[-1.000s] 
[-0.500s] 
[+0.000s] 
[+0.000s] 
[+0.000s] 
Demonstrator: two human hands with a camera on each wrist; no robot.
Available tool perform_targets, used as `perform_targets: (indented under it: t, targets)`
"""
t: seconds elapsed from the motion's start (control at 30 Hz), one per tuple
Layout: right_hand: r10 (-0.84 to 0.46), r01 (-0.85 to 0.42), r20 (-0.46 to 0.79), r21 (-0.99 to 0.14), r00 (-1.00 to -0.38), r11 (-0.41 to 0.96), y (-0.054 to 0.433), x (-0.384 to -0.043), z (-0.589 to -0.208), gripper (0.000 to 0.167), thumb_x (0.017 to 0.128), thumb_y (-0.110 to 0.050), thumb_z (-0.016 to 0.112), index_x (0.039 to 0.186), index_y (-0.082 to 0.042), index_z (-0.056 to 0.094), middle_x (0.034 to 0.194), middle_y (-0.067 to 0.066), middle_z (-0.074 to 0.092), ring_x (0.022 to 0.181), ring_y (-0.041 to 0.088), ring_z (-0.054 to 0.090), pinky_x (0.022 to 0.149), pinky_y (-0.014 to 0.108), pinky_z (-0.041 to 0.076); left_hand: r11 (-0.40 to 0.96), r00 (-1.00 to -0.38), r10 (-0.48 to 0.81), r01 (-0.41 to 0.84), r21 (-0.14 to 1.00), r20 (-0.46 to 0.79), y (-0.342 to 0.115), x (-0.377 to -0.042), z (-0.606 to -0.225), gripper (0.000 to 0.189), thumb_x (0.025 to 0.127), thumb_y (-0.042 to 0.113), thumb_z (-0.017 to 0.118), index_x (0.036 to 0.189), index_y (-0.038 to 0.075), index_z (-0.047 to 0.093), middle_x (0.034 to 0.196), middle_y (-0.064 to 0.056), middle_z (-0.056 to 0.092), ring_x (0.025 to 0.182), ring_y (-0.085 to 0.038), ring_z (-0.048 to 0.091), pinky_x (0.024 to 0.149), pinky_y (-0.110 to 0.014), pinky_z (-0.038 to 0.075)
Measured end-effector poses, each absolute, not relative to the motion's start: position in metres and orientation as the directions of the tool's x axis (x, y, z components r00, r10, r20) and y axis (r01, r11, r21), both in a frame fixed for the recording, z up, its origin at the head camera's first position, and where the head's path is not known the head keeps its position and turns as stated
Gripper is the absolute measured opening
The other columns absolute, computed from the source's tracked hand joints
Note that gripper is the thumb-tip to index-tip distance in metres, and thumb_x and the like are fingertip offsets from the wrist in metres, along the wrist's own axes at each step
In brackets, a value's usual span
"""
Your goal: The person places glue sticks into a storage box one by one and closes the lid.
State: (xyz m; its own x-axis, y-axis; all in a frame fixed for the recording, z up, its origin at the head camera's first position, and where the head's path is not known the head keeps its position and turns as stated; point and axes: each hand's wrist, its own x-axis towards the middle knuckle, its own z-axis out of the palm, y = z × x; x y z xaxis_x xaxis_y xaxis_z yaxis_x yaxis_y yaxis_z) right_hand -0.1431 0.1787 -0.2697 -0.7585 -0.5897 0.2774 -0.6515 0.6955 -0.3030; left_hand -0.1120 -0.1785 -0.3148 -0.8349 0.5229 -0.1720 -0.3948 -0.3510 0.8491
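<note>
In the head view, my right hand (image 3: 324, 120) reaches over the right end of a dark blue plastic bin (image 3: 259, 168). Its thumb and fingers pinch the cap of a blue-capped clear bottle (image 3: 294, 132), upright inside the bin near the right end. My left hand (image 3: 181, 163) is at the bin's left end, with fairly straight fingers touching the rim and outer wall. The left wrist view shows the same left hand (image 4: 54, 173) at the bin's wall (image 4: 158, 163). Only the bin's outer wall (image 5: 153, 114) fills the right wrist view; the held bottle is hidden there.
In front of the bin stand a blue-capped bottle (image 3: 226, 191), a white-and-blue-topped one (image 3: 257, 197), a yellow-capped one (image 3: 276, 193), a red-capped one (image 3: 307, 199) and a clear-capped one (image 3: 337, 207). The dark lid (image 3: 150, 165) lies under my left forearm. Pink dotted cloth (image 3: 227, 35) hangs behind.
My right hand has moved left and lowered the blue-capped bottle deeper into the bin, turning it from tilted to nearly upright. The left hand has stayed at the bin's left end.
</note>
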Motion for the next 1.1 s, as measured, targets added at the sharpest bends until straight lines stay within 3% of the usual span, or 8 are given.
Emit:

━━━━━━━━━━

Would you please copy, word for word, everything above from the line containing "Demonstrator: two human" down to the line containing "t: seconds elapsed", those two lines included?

Exercise answer:
Demonstrator: two human hands with a camera on each wrist; no robot.
Available tool perform_targets, used as `perform_targets: (indented under it: t, targets)`
"""
t: seconds elapsed from the motion's start (control at 30 Hz), one per tuple

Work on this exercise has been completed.